A letter from a professor chastising some of his Christian students, and a blog entry from Natalie Reed chastising some of her fellow atheists both remind us of the same thing:
It is important to be willing to consider other viewpoints.
Sometimes an opposing viewpoint is hard to read. Sometimes the discomfort of cognitive dissonance causes us to shut new ideas out. Sometimes we feel personally attacked. Sometimes our assumptions just get the better of us.
I have struggled with all of these hurdles. I think most of us have. Kathryn Schulz gives a great TED talk on being wrong, and the challenges involved in even recognizing it. One of her points is that, while we all know what it fees like to discover that we have been wrong about something (the horror!), the wrong opinions that we still hold feel exactly like being right. No one is aware of being wrong in the present, because the moment you realize a view is wrong you cease to hold it. We are only aware of being wrong in the past. It's a universal problem with human thinking.
"...trusting too much in the feeling of being on the correct side of anything can be very dangerous. This internal sense of rightness that we all experience so often is not a reliable guide to what is actually going on in the external world."
Statistically, we can be virtually guaranteed that not all of our beliefs are correct. I don't know how to calculate that, but the odds against must be extraordinary.
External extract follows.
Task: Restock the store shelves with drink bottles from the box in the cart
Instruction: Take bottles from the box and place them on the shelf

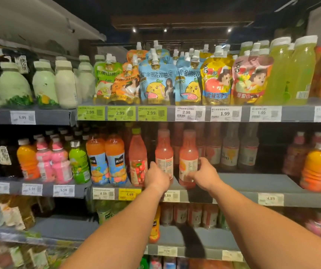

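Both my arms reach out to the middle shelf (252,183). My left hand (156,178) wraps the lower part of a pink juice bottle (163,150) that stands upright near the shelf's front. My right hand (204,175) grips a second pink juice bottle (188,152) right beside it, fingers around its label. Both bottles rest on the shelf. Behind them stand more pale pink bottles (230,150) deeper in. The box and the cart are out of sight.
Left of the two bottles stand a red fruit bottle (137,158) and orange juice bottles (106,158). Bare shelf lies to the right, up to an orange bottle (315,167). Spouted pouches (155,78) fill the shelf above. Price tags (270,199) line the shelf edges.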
Realizing this is a tremendously important part of skepticism, of critical thought. It is not enough to pat ourselves on the back for the things we have (supposedly) gotten right. I'm not satisfied that we are simply willing to change our opinions when presented with compelling evidence. We can acknowledge that some of our beliefs must be wrong, and then endeavor to discover which ones. I am wrong. I don't what about, but dammit, I'm wrong about something.
Listening to, and genuinely, generously, examining the viewpoints of others is an excellent way to discover some of our own wrongly held views.
p.s. Her book, Being Wrong, is a joy to read.